(segue) 4 Novembre
(4 novembre 1925)
[Inizio scritto]

      Io non discuto, non metto minimamente in dubbio il patriottismo di coloro che in regime demo-liberale condussero la guerra. Il patriottismo è fuori questione. Ma il demo-liberalismo ci diede una pagina assai triste: non dobbiamo dimenticarlo. Quando la vita della Nazione è in giuoco non esistono più diritti di singoli: esistono i diritti del popolo che deve essere salvato ad ogni costo.
      E io affermo che se una più rigida disciplina fosse stata imposta alla Nazione senza differenza di fronti e di retrofronti, molto probabilmente non avremmo avuto un episodio triste che ancora ci turba. E soprattutto, commilitoni, non bisogna coltivare il cretinissimo principio che consiste nell'accettare il male con la semplice speranza che ne venga un bene. Era meglio arrivare a Vittorio Veneto senza le giornate dell'ottobre 1917. Basta con l'idolo e basta con l'idolatria stupida dello stellone. La storia deve insegnarci qualche cosa.
      D'altra parte dopo quelle giornate il popolo ritrovò se stesso. Ci fu la disciplina che i grandi capi avevano invano richiesta dal fronte.
      E il popolo italiano mandò i suoi giovanetti sul Piave; i mutilati, pure nello strazio delle antiche ferite, ritornarono al fronte per incuorare coloro che stavano in trincea.
      L'Italia fu magnifica, fu superba, piena di entusiasmo, di fede, di passione.
      Avemmo la Vittoria trionfale nel giugno e la Vittoria non meno trionfale di Vittorio Veneto.
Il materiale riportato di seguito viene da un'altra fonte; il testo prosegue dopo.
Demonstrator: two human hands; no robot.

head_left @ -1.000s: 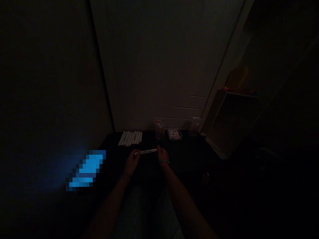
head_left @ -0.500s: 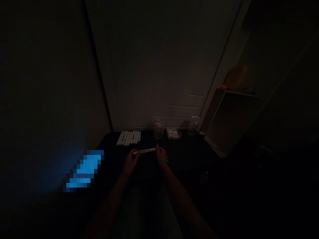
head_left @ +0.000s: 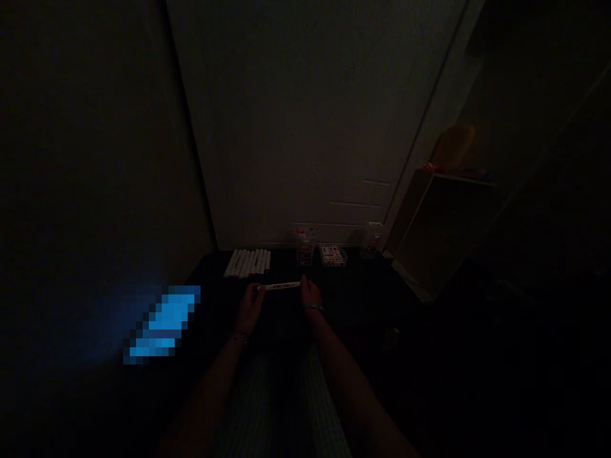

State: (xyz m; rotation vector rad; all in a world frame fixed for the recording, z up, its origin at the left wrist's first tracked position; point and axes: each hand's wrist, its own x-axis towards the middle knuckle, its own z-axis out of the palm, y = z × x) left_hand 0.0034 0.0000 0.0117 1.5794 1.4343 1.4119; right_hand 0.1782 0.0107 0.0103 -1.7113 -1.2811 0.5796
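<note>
Stretched between my two hands above the dark tabletop is a white marker (head_left: 282, 286) with dark print along its barrel. My left hand (head_left: 251, 304) is closed on its left end. At the other end, the fingers of my right hand (head_left: 310, 293) pinch it. Behind my left hand a row of several white markers (head_left: 247, 263) lies side by side. A clear container (head_left: 305, 249) with red-topped items in it stands beyond my right hand. The scene is very dark, so the fingertips are hard to make out.
A flat clear case (head_left: 333, 255) with small items lies right of the container. Another clear container (head_left: 373, 242) stands at the back right. The wall (head_left: 286, 146) rises behind the table (head_left: 363, 292). A pixelated blue glow (head_left: 165, 326) is at left, a cabinet (head_left: 443, 222) at right.
My left hand has shifted slightly toward the marker's left end, and more of the barrel shows. The marker lies a little higher and more level. The picture is darker.
</note>
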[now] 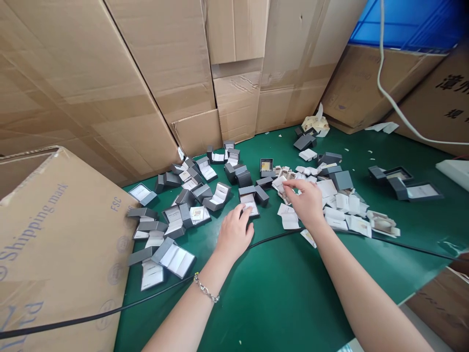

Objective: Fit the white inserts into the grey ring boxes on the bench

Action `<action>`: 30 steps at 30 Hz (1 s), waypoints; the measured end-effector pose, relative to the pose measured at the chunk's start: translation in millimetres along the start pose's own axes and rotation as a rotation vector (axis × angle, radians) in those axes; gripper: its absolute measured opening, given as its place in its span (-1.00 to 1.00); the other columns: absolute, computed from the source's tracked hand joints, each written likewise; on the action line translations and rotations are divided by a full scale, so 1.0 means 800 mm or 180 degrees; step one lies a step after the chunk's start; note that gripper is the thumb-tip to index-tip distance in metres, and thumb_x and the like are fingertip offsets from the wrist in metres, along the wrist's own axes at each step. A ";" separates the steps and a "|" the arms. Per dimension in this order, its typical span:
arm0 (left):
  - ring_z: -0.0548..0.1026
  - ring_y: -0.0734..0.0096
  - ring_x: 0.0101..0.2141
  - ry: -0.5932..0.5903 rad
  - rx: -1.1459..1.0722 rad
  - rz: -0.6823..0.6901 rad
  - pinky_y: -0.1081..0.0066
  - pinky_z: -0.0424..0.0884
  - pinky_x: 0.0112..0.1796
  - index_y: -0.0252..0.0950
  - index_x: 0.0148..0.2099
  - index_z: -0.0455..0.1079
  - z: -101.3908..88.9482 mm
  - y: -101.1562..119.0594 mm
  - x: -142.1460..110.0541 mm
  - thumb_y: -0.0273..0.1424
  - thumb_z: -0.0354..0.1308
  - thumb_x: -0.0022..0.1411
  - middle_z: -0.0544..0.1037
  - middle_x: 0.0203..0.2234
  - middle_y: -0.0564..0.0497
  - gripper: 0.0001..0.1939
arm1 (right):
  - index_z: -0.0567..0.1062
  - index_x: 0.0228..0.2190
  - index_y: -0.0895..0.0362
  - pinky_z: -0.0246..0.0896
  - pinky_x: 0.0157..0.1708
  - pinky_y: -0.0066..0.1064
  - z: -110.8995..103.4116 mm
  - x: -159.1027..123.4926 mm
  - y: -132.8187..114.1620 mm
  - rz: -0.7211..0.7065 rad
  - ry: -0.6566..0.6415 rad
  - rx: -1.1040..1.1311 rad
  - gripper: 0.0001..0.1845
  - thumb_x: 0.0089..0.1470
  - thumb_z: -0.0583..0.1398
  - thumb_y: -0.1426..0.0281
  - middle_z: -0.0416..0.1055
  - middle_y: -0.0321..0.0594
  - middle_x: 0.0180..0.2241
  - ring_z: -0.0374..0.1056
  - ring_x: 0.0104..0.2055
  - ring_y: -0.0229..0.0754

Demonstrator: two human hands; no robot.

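My left hand (234, 231) rests against the near edge of a small grey jewellery box (249, 199), its lid up and white lining showing. The fingertips touch the lining, and the thumb stands apart. My right hand (307, 201) is closed in a pinch on a white insert (280, 185) at the edge of a heap of similar pieces. Below it lies another white insert (288, 216). Just behind stands an open grey box (266, 167) with a yellowish piece inside. To the right, white inserts (344, 203) are piled loosely among grey boxes.
Several open grey boxes (178, 259) are scattered at the left of the green table (271, 293). A black cable (271, 238) crosses it. Large cartons (234, 107) wall the back, and one carton (69, 234) stands at left. A tissue pack (317, 124) sits at the back right.
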State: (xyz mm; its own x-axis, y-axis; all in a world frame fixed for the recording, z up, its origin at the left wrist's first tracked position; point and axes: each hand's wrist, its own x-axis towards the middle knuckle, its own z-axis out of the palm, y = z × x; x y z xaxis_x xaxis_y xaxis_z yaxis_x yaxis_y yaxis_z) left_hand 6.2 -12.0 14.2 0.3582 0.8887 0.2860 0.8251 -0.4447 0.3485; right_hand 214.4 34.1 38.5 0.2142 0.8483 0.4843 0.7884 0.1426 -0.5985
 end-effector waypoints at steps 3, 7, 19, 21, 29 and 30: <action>0.36 0.17 -0.03 0.0040 -0.0030 -0.0013 0.15 0.41 -0.08 -0.27 0.03 0.27 -0.001 0.001 0.001 -0.41 -0.01 0.18 0.35 0.00 -0.13 -0.65 | 0.47 -0.22 0.10 0.32 -0.29 -0.27 -0.001 -0.001 -0.004 0.0350 0.0153 0.0501 -0.70 0.00 0.12 0.27 0.49 -0.14 -0.29 0.38 -0.33 -0.16; 0.28 0.14 0.03 0.0152 -0.0082 0.0047 0.13 0.39 -0.04 -0.27 -0.11 0.33 -0.003 0.003 0.001 -0.41 0.04 0.15 0.35 0.02 -0.12 -0.77 | 0.41 -0.10 0.12 0.34 -0.33 -0.30 0.001 -0.007 -0.017 0.0132 0.0263 0.0600 -0.62 0.05 0.08 0.26 0.45 -0.07 -0.19 0.38 -0.31 -0.16; 0.17 0.07 0.11 0.0132 -0.0123 0.0079 0.06 0.34 -0.01 -0.29 -0.06 0.27 0.001 0.001 0.000 -0.39 0.05 0.14 0.30 0.03 -0.15 -0.71 | 0.46 -0.25 0.06 0.34 -0.20 -0.32 0.029 -0.047 -0.054 -0.1528 -0.0518 0.0580 -0.74 0.12 0.01 0.44 0.46 -0.15 -0.28 0.38 -0.20 -0.18; 0.20 0.09 0.07 0.0178 -0.0124 0.0059 0.08 0.36 -0.03 -0.29 -0.06 0.28 0.000 0.002 0.000 -0.41 0.03 0.16 0.32 -0.01 -0.16 -0.73 | 0.47 -0.27 0.07 0.35 -0.20 -0.34 0.034 -0.049 -0.052 -0.1636 -0.0585 0.0543 -0.75 0.13 0.00 0.44 0.45 -0.14 -0.27 0.37 -0.20 -0.20; 0.34 0.24 -0.18 0.0253 -0.0084 -0.0108 0.22 0.42 -0.15 -0.28 -0.19 0.36 -0.005 0.008 0.000 -0.45 -0.03 0.20 0.39 -0.19 -0.09 -0.83 | 0.49 -0.27 0.08 0.35 -0.18 -0.40 0.043 -0.052 -0.049 -0.1636 -0.0707 0.0533 -0.73 0.15 0.00 0.44 0.44 -0.14 -0.25 0.38 -0.18 -0.22; 0.34 0.25 -0.18 0.0252 -0.0095 -0.0114 0.23 0.42 -0.15 -0.28 -0.21 0.36 -0.006 0.008 0.000 -0.46 -0.03 0.20 0.39 -0.20 -0.09 -0.83 | 0.50 -0.27 0.09 0.35 -0.18 -0.40 0.044 -0.052 -0.048 -0.1638 -0.0730 0.0520 -0.73 0.15 0.00 0.44 0.44 -0.14 -0.25 0.38 -0.18 -0.22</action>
State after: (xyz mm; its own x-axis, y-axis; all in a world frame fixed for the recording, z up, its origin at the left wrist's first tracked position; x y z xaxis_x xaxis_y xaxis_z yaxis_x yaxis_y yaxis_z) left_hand 9.6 -15.5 20.5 0.2922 0.8930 0.3423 0.8229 -0.4171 0.3858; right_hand 154.5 11.1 18.5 -0.3173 0.7351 0.5991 0.6548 0.6268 -0.4223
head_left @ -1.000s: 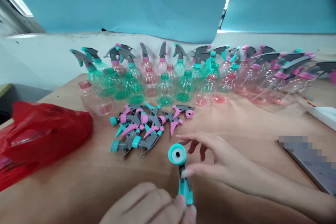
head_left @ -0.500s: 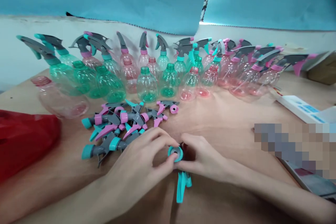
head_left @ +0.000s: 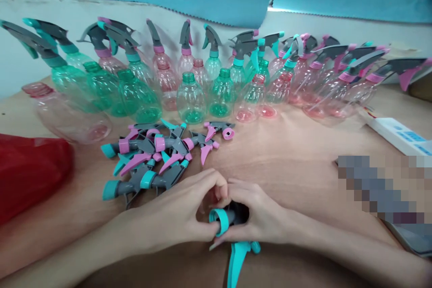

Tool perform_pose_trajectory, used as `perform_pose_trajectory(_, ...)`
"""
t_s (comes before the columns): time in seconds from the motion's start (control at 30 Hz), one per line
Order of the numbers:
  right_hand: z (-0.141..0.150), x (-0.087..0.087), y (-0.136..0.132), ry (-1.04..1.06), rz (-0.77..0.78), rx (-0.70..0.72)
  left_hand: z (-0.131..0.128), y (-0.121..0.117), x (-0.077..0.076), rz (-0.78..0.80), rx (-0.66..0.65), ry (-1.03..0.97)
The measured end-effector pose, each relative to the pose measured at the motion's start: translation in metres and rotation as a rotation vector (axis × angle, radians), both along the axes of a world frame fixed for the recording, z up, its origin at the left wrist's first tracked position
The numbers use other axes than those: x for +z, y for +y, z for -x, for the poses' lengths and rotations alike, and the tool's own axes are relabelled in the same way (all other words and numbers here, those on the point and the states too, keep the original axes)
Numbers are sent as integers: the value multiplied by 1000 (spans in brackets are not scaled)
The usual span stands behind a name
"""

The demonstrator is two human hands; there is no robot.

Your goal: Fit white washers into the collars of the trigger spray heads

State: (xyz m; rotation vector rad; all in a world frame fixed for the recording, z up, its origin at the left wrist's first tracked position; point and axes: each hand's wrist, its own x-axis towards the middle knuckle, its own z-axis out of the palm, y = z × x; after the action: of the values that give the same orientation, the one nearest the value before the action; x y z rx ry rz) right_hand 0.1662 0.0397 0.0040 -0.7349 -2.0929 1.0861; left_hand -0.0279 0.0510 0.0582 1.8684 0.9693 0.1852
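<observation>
A trigger spray head (head_left: 222,222) with a turquoise collar and trigger is held between my two hands at the front of the table. My right hand (head_left: 265,213) wraps round its grey body, hiding much of it; the turquoise trigger hangs out below. My left hand (head_left: 184,209) has its thumb against the collar, whose open end faces left, and its fingers curl above. Close to that hand lies a pile of loose spray heads (head_left: 135,186), grey with pink or turquoise parts.
Behind the pile stand green and pink clear bottles (head_left: 191,103), some open-necked, others fitted with spray heads (head_left: 212,38). A red bag (head_left: 33,175) lies at the left. On the right are a white box (head_left: 401,137) and a blurred-out flat object (head_left: 381,193).
The spray head's collar has turned from facing me to facing left. Both hands sit slightly lower around it, and the left fingers have come off the collar's top. The view has shifted a little.
</observation>
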Motion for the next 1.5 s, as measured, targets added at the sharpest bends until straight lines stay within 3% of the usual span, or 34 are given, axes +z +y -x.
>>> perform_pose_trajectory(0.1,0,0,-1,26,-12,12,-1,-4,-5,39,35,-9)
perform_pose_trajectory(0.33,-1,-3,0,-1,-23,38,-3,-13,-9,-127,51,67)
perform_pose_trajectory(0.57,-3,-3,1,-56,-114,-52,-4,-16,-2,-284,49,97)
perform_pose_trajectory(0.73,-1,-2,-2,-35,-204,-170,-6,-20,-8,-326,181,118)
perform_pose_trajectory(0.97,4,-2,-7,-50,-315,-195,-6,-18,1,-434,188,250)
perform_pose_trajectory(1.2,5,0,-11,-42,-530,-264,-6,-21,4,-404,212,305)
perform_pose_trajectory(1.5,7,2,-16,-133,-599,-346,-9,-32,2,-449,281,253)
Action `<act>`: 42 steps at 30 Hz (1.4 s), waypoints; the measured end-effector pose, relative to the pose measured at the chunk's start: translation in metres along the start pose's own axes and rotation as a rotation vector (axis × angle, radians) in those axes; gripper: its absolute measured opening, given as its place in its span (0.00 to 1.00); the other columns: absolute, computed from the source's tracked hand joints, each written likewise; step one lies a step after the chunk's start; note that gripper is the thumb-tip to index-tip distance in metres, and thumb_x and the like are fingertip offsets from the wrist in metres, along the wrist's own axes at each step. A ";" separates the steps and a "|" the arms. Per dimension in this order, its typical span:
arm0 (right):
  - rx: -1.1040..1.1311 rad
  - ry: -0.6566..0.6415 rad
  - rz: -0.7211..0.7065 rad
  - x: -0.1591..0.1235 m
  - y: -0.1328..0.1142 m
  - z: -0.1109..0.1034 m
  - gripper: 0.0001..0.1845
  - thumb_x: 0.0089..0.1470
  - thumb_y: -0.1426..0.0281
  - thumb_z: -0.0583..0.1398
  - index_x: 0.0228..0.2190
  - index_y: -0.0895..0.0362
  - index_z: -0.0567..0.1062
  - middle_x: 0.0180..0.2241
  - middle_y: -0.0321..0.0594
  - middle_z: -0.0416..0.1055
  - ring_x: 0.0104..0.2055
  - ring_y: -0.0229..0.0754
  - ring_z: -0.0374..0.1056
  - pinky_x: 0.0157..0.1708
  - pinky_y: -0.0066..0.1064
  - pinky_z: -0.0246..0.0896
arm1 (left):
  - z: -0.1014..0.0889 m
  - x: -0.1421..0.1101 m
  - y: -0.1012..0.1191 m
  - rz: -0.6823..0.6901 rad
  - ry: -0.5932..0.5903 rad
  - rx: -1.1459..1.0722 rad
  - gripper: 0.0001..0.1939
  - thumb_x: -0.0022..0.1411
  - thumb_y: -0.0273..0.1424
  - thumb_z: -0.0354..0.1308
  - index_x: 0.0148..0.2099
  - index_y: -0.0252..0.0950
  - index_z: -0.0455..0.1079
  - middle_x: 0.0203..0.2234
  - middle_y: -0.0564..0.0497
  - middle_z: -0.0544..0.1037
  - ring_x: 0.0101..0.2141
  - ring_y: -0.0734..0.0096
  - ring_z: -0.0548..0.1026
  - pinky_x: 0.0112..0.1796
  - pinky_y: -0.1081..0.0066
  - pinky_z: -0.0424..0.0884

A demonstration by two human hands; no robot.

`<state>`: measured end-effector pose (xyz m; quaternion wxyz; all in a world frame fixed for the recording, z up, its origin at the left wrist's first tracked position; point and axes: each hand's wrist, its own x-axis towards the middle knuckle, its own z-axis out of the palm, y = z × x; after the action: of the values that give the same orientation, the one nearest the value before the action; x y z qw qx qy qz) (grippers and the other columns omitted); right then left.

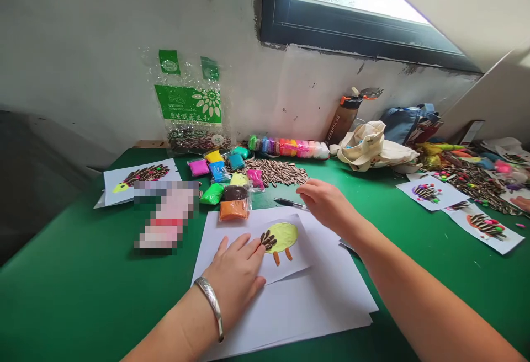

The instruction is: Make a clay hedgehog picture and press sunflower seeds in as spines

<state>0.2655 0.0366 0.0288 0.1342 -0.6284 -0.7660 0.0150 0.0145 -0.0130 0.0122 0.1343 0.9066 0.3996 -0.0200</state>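
My left hand (238, 268), a silver bangle at its wrist, lies with fingers spread on a small white card (296, 262). On the card is a yellow-green clay oval (285, 236) with two brown clay legs (282, 257). Dark sunflower seeds (268, 239) overlap at the oval's left end, and my left fingertips touch beside them. My right hand (325, 199) hovers above the pen (290, 203), near the pile of sunflower seeds (277, 172). Its fingers are drawn together in a pinch; what they hold, if anything, is too small to make out.
Larger white sheets (331, 301) lie under the card. Small clay packets (234, 210) sit behind it, a seed bag (190, 108) and a row of coloured clay (290, 148) by the wall. A bottle (344, 119), cloth bag (372, 147) and seed-decorated cards (433, 193) stand right.
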 end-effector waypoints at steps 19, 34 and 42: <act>0.452 -0.064 -0.023 -0.054 -0.063 0.037 0.15 0.54 0.81 0.57 0.19 0.56 0.73 0.25 0.34 0.73 0.33 0.37 0.65 0.36 0.27 0.55 | -0.001 -0.002 0.002 0.026 0.012 0.046 0.22 0.60 0.28 0.55 0.57 0.40 0.64 0.54 0.45 0.72 0.57 0.53 0.63 0.54 0.46 0.62; 0.294 0.091 -0.094 -0.057 -0.064 0.056 0.12 0.50 0.79 0.56 0.18 0.57 0.70 0.22 0.35 0.66 0.27 0.36 0.59 0.28 0.26 0.49 | 0.000 -0.002 0.002 0.026 0.012 0.038 0.22 0.61 0.29 0.56 0.58 0.39 0.64 0.54 0.44 0.72 0.57 0.50 0.63 0.55 0.43 0.60; 0.163 0.157 -0.217 -0.058 -0.062 0.068 0.15 0.56 0.77 0.52 0.20 0.57 0.69 0.21 0.36 0.64 0.26 0.38 0.56 0.29 0.29 0.49 | 0.000 -0.002 0.002 0.015 -0.003 0.045 0.23 0.61 0.29 0.55 0.59 0.40 0.64 0.55 0.44 0.71 0.58 0.50 0.62 0.55 0.43 0.61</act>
<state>0.2006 -0.0227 -0.0357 0.2450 -0.5282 -0.8129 0.0131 0.0147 -0.0153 0.0125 0.1148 0.9123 0.3921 -0.0295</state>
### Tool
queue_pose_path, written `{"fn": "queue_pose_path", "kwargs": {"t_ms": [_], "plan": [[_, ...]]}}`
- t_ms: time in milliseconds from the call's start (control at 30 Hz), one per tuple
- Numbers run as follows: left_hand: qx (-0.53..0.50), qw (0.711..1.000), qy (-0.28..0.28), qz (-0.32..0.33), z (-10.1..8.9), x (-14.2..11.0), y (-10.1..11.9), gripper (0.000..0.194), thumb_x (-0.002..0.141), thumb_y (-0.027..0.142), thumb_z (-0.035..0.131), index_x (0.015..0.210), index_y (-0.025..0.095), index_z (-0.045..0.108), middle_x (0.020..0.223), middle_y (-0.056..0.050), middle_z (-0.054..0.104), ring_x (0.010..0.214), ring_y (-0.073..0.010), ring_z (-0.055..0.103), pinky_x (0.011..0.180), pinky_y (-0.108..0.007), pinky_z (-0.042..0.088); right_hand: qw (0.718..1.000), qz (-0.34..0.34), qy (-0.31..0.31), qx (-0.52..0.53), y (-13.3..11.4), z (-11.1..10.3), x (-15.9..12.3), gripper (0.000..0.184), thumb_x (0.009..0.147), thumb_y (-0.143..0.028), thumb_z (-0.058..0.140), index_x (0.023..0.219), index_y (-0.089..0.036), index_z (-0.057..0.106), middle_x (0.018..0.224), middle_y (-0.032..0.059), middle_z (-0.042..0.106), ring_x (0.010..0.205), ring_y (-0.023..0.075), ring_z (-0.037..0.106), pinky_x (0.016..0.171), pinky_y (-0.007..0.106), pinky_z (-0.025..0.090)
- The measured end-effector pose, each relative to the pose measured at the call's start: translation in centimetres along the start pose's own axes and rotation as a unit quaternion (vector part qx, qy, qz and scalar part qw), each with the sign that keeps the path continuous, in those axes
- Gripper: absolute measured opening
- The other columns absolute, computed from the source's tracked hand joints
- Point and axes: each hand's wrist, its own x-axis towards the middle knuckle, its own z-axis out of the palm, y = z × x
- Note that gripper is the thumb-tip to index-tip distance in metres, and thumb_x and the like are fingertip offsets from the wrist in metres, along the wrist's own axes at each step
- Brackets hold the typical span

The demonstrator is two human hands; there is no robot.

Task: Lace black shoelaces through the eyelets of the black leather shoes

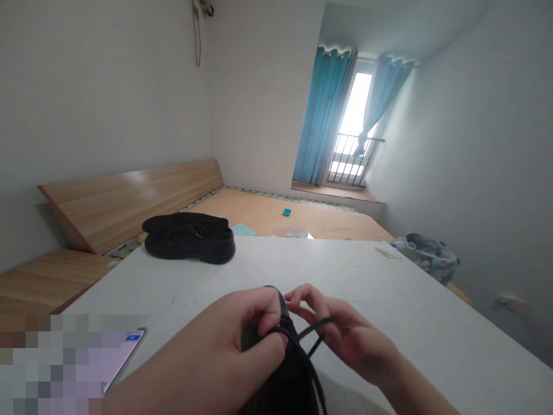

      Chi di voi non ricorda quei giorni inobliabili? Però il popolo era nelle strade a festeggiare la pace, non ancora la Vittoria. Umano, profondamente umano.
      Ma la Vittoria non appariva ancora agli spiriti con tutta la sua potenza creatrice e nemmeno per tutto il 1919, a pace ultimata, ci fu il senso della Vittoria, e nemmeno nel 1920, quando una nobile città dell'Alta Italia, straziata dalle bombe nemiche, rifiutò la croce di guerra.